⚙ D1460 Graph compression REST API proposal

haltode created this revision.May 13 2019, 9:30 AM

Herald added a reviewer: Reviewers. · View Herald TranscriptMay 13 2019, 9:30 AM

Harbormaster completed remote builds in B5686: Diff 4787.May 13 2019, 9:30 AM

As suggested by @seirl, we should specify the output order as the traversal order.

When you write sha1, you probably mean sha1_git (it's the hash of a dir/revision/... formatted with git's layout, which is what we use as identifiers in SWH, for all nodes of the graph)

I propose a different set of URI paths, more consistent with what we do in swh-storage:

/graph/directory/list
/graph/revision/<revision>/directory/ls
/graph/revision/log

api/docs/api.rst
46	It could be useful to also provide their hash.
61–62	same
77	What do you mean by "revision logs"? revision messages?

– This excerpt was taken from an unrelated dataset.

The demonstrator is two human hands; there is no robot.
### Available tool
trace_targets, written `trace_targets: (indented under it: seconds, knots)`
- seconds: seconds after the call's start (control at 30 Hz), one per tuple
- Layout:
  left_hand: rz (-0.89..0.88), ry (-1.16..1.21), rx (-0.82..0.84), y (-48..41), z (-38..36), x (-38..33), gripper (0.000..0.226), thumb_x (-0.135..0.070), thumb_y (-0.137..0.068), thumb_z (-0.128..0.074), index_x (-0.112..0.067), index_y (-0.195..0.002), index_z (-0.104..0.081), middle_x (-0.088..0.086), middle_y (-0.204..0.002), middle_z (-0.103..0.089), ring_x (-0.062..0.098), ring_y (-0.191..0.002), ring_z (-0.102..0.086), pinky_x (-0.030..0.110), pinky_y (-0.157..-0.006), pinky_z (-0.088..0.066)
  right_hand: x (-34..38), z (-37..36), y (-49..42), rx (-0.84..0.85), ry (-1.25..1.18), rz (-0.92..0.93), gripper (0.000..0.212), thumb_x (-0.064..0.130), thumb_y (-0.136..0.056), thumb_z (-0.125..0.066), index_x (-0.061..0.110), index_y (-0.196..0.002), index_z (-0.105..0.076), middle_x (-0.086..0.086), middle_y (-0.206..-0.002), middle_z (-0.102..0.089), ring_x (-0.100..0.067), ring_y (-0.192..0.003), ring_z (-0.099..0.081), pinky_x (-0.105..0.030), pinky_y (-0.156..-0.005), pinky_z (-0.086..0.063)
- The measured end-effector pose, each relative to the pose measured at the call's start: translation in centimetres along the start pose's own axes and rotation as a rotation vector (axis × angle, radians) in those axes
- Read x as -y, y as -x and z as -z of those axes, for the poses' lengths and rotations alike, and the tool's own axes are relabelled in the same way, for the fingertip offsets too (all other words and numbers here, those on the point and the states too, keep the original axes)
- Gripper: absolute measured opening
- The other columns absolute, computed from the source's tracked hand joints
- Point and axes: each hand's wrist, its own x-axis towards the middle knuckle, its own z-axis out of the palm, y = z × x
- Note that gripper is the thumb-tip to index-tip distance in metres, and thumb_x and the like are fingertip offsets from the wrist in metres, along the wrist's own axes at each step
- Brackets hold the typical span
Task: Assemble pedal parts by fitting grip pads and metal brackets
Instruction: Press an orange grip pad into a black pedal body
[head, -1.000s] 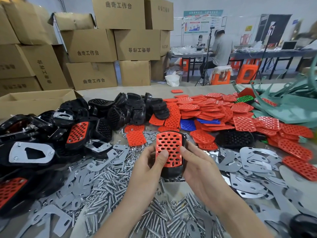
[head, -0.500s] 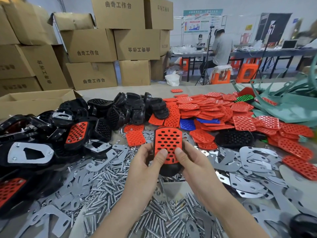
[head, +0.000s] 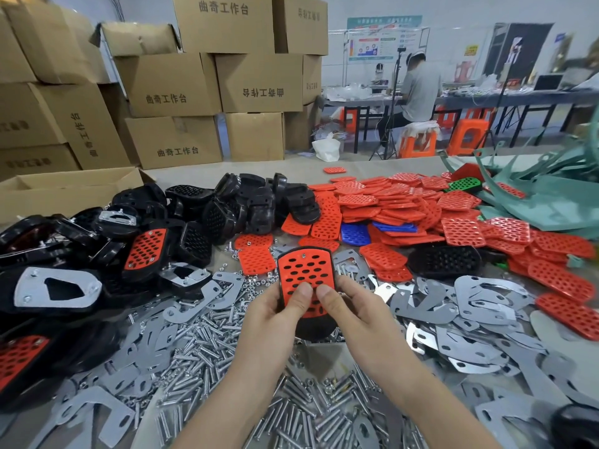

Good first iteration! I've proposed various ways to make this more general, and I'm very open to discuss them.

api/docs/api.rst
1	Minor point: the fact it's compressed is an implementation detail. What we are defining here is a generic API to efficiently run graph algos. I think that most of them will be traversal graphs, so this is likely gonna be the "Graph traversal API", and can be further generalized later if need be.
13–15	The notion of dataset will be gone soon: we have it now because we compressed different subgraphs separately, but we really want to compress the entire graph at once (as it's needed for cross-subgraph traversals). As a result all subgraph-specific aspects of the API should be generalized. A first proposal to do so is to replace all "SRC_to_DST" strings with "/SRC/DST" URL paths, e.g., "dir_to_rev" → "/dir/rev" fixing the implicit notion that the first is the source, the second the destination. They're not strictly speaking hierarchical, but it seems way nicer than `?from=SRC&to=DST`. Not sure if there are better/more idiomatic REST patterns for this. (It might be useful to look around and check other existing REST APIs for traversals in existing graph databases.)
14	Various naming inconsistencies here: "file" should be "content" or "cnt" for short we are mixing short and long version of object types/names, e.g., "dir" and "rev" v. "snapshot" and "release" cc: @seirl
17	this can be made more hierarchic to reduce duplication of information, e.g.: counts: { nodes: ...; edges: ...; }; indegree: { max: ...; min: ...; } etc.
32	{space,time,spacetime}-recursive are our use cases, but what the API is offering here are just endpoints to visit the graph. Additionally, the other use cases not listed yet (e.g., provenance lookups) are still visits, they just happen to traverse the graph in the opposite direction. Last, it seems to me that the only differentiating point between the various visits are the edges that we allow ourselves to cross during the visit. If we make that a parameter of the API, we essentially obtain an API with a single "visit" method, which is quite elegant. All things considered, how about a method like this: `/graph/visit/SRC_TYPE/DST_TYPE[?direction={forward,backward}]` with `direction` defaulting to `forward`. I realized this is able to deal only with the case where we allow ourselves to only traverse one type of edges. It could be generalized by an optional parameter to specify which additional edges we allow ourselves to traverse, e.g., as a list of "SRC_TYPE/DST_TYPE" strings. Once we have that, we might add shortcut methods for common use cases, e.g., visiting `rev→dir→{dir,cnt}` subgraphs. They will just be syntactical shortcuts that require no ad-hoc implementation.
46	Yep, a list of paths will not do here. We need a list of node identifiers. A node identifier is currently a pair, <node type, sha1>. I'm not clear on where/how to include full paths. In general visits they can become very long, potentially up to the diameter of the subgraph explored by the visit. Maybe it should be an optional additional attribute, defaulting to false.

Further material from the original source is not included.